Doğa mücadelesi verenlerin tanık oldukları manzaraları, olayları öyküsel bir dille anlatıyorsunuz. Neden edebiyatla anlatma yolunu seçtiniz?
Bir doğa sorununu ya da buna karşı verilen mücadeleyi haber diliyle anlatmak çoğu zaman olan bitenin sadece çok küçük bir kısmının aktarılmasına neden oluyor. Doğa ve Direniş Öyküleri’nde, habercilik tekniğiyle anlatma olanağı bulamadığım duygu, düşünce ve gözlemlerimi, edebiyatın gücüne inanan bir gazeteci olarak öykülerle aktarmaya çaba gösterdim.
Kitaba bakıldığında kurgusal ve gerçek epey öykü var. Bir röportajınızda bunların hemen hepsi güncel diyorsunuz. Ne zamandan bu yana biriktirdiniz bu öyküleri?
Evet, öykülerin çoğu güncel çevre direnişleri içerisinden süzülüp geldi. Bu öyküleri orijinal kılan, özgün yönleri de işte bu, bir anlamda gerçek zamanlı olmaları. Her ne kadar eko-kurgu türüne dahil edilseler de kurgu kısmı öykülerin büyük bir çoğunluğu için son derece sınırlı. Kitaptaki fotoğrafların önemli bir bölümü de bu mücadelelerden kesitler aslında. Halen devam eden çevre direnişlerini, ekoloji mücadelelerini edebiyatla aktarmaya çalışan öyküleri Türk yazınında ilk örnek olarak niteleyebiliriz. Okurların yanı sıra edebiyat araştırmacılarının da Doğa ve Direniş Öyküleri’ne bir de bu gözle bakmaları gerektiğini düşünüyorum.

Özer Akdemir.
Türkiye’deki doğa mücadelesi için öngörünüz nedir? Zaferin öyküsü de yazılır mı?

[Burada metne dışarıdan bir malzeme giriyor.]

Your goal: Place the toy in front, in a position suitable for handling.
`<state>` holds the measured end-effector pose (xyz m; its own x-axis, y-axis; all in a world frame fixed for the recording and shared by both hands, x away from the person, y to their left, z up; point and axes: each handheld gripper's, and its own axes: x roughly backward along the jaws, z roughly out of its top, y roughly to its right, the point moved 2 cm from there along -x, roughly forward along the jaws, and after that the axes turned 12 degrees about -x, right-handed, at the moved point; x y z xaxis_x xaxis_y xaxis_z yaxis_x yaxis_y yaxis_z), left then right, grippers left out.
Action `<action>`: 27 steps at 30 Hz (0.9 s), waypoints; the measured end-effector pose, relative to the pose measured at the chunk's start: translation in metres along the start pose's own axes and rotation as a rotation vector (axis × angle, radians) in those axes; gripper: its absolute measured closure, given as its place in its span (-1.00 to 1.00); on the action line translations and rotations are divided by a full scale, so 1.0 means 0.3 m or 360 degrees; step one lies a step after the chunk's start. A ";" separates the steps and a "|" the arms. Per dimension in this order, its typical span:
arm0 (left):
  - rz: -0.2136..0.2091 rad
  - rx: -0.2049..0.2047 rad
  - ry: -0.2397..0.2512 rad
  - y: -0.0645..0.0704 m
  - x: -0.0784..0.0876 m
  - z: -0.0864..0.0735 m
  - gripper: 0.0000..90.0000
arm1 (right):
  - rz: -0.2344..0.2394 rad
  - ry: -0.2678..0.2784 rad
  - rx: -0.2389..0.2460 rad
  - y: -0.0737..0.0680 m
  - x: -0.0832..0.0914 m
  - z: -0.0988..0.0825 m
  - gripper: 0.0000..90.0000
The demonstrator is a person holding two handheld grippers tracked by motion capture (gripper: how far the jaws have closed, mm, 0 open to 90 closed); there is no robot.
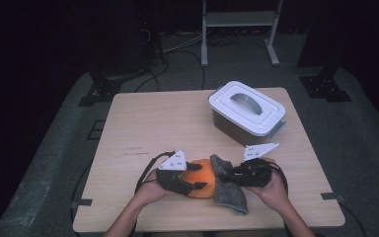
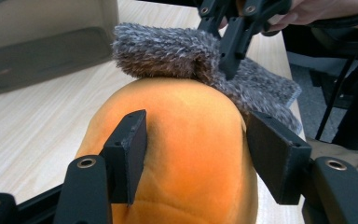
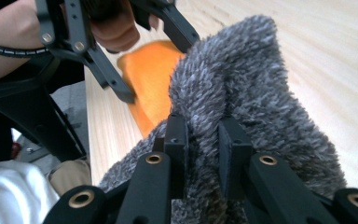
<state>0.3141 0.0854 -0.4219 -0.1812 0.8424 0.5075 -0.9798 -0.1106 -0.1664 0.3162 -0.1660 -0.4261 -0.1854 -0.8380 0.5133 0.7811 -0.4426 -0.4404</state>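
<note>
Left gripper sits over the orange plush at the near edge of the desk, and right gripper, just beside it, has the grey cloth that drapes against the plush; a lidded box stands well beyond both.

Seen from the left gripper, its jaws straddle the plush, pads close along both flanks, though contact cannot be confirmed, so it reads as released rather than gripping. The cloth lies across the far top of the plush, the right gripper pinching it there.

Seen from the right gripper, its jaws are clenched on a fold of cloth, the plush beyond.

To do this well, the left should probably close firmly on the plush before the right pulls the cloth over, keeping tension even so the fold does not slip.
</note>
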 end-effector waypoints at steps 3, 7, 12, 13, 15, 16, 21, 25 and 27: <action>-0.0004 0.0000 0.0002 0.000 0.001 -0.001 -0.12 | -0.0064 -0.0027 -0.0022 0.022 0.013 -0.013 0.67; -0.0004 0.0002 0.0002 -0.002 0.004 -0.002 -0.13 | -0.0063 -0.0002 -0.0030 0.022 0.024 -0.012 0.67; -0.0014 0.0012 0.0014 -0.008 0.021 0.003 -0.15 | -0.0004 -0.0010 0.0024 -0.002 0.007 0.000 0.67; -0.0014 0.0021 0.0030 -0.011 0.027 0.008 -0.16 | 0.0015 -0.0040 0.0016 0.002 0.001 -0.005 0.67; 0.0018 0.0029 0.0035 -0.018 0.043 0.016 -0.21 | 0.0029 -0.0067 0.0022 0.005 -0.002 -0.015 0.67; 0.0039 0.0043 0.0039 -0.024 0.052 0.016 -0.23 | 0.0034 -0.0076 0.0023 0.006 -0.001 -0.019 0.67; 0.0047 0.0130 -0.0048 -0.040 0.042 -0.011 -0.54 | 0.0035 -0.0091 0.0007 0.008 0.001 -0.028 0.67; -0.0018 0.0181 -0.0089 -0.041 0.021 -0.024 -0.63 | 0.0034 -0.0093 0.0019 0.008 0.001 -0.025 0.67; -0.0054 0.0157 -0.0090 -0.030 0.011 -0.031 -0.47 | 0.0025 -0.0080 0.0026 0.003 0.006 -0.018 0.67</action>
<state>0.3232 0.0939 -0.4266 -0.1493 0.8159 0.5586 -0.9885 -0.1361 -0.0655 0.3132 -0.1697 -0.4295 -0.1430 -0.8275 0.5430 0.7936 -0.4237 -0.4367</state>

Türkiye’deki bütün mücadelelerin yanı sıra doğa mücadelelerinin de gelişeceğini ve mutlaka başarıya ulaşacağını düşünüyorum. Sadece doğa sorunlarının değil, emek, demokrasi, insan hakları ve birçok temel sorunun kaynağı olan sistem er ya da geç yıkılacak. Özellikle son yıllardaki iklim olaylarıyla iyice ete kemiğe bürünen küresel ısınma gerçeğini göz önünde bulundurduğumuzda insanlığın ve dünya üzerindeki yaşamın başka bir çıkar yolunun olmadığını görüyoruz. Bu açıdan baktığımızda evet, o gün bu zaferin öyküsünü yazacağız ve aslında bu başarı öyküsünden sonra büyük bir acı ve hüzün envanteri de çıkarmamız gerekecek.

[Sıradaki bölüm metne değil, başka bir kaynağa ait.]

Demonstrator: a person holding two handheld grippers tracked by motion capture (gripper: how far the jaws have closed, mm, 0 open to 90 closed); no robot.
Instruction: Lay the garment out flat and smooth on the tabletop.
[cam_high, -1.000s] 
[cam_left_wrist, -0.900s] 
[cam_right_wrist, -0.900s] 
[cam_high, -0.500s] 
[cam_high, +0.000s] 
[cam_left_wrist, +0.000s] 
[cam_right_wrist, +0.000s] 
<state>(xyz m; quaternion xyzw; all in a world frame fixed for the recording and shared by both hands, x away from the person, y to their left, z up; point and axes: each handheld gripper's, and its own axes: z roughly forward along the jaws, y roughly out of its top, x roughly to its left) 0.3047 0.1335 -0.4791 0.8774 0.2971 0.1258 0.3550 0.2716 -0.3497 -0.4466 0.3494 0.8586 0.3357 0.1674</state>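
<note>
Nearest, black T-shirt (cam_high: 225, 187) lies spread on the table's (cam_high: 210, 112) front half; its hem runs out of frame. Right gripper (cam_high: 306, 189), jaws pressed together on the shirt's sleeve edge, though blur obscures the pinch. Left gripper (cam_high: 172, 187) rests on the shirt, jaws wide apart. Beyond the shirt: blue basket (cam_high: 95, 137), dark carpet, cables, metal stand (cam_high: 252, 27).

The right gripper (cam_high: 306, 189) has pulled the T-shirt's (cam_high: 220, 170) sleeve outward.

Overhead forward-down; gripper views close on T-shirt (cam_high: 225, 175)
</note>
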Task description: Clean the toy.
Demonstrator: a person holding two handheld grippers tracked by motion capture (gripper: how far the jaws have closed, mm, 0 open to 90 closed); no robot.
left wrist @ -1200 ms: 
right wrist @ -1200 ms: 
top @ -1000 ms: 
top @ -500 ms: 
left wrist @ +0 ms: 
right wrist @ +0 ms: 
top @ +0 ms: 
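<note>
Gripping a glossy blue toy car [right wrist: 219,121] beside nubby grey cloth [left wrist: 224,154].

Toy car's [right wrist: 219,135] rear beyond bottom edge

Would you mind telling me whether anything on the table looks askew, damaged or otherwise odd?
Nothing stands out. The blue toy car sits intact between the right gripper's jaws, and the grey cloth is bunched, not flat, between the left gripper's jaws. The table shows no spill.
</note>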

Sevgi Halime Özçelik ile birlikte yönetmenliğini yaptığınız Yalnız Efe belgeseli var. Kimdir Yalnız Efe, gerçekte ve varoluşuyla bize fısıldadığı cümle ne?

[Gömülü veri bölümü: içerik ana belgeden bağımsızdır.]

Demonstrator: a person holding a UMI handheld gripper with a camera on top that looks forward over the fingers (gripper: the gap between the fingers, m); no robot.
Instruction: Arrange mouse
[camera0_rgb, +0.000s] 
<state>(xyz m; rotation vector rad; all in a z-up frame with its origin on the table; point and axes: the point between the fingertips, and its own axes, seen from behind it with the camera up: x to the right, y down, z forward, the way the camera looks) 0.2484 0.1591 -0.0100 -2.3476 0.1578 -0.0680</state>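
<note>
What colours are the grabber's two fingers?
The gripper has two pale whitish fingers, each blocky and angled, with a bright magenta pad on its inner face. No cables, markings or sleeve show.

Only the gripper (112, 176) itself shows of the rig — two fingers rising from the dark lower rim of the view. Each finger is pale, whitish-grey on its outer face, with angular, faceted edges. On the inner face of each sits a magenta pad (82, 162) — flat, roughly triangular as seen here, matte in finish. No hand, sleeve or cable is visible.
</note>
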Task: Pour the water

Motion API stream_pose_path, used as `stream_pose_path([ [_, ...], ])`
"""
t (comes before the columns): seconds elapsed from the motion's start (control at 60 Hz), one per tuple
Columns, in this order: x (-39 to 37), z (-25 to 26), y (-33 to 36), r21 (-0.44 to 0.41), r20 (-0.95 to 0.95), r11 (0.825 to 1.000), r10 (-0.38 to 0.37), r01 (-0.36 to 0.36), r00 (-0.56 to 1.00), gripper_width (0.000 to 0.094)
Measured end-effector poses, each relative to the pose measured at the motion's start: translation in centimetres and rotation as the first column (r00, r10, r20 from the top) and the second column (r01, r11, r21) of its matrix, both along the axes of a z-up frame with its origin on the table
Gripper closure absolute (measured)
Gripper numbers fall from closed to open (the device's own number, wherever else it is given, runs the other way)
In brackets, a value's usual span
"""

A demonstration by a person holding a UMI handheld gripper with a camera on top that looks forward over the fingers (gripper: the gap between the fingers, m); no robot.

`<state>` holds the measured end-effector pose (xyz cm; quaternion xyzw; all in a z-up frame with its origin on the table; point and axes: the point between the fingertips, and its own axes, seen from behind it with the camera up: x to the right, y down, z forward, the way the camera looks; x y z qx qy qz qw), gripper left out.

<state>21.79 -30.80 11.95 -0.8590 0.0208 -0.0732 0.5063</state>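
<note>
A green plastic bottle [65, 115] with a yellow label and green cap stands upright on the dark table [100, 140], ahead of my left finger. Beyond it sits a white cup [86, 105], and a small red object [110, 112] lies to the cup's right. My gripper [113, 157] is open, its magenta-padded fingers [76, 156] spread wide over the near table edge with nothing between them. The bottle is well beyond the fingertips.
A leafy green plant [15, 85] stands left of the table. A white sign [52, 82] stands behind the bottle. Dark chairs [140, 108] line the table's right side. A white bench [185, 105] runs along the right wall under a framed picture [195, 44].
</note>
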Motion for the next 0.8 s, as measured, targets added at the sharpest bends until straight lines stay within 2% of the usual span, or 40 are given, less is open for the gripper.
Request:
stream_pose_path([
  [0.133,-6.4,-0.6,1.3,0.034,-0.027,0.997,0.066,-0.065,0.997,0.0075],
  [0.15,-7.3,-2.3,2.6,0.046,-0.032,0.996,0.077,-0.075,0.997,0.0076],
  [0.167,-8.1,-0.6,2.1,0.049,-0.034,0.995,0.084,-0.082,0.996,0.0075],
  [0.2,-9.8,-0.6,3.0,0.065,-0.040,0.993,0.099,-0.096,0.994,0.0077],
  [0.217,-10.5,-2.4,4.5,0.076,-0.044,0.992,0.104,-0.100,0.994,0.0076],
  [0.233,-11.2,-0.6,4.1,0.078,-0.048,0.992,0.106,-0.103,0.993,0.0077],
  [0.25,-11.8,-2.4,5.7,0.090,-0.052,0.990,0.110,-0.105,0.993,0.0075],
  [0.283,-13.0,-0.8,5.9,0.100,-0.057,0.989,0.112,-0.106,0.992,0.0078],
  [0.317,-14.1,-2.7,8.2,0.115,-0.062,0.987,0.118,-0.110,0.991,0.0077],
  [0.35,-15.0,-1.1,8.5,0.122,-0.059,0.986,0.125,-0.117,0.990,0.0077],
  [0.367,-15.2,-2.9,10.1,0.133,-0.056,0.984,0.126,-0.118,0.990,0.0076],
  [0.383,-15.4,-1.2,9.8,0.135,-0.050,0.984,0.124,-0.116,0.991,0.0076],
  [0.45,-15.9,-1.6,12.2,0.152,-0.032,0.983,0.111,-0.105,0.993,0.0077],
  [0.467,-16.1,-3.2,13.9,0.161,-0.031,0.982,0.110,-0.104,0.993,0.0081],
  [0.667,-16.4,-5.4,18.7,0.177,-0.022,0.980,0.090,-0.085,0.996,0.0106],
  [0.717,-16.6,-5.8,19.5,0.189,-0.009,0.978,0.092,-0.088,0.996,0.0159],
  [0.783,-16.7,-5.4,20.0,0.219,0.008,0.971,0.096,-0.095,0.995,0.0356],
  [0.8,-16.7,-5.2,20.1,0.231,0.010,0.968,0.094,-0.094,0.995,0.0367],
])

Yalnız Efe, İzmir’in içme suyu havzasında işletilen altın madenine, tüm baskılara, büyük ekonomik vaatlere, içinde bulunduğu yoksunluk ve yoksulluklara rağmen topraklarını satmayan tek Efemçukuru köylüsü, keçi çobanı Ahmet Karaçam’ın yaşam ve direniş öyküsüdür. Tek kişi kalınsa bile direnmenin ve umudu beslemenin önemine dikkat çeken bir öykü. Yalnız Efe’yi bir direniş güzellemesi olarak tanımlayabiliriz.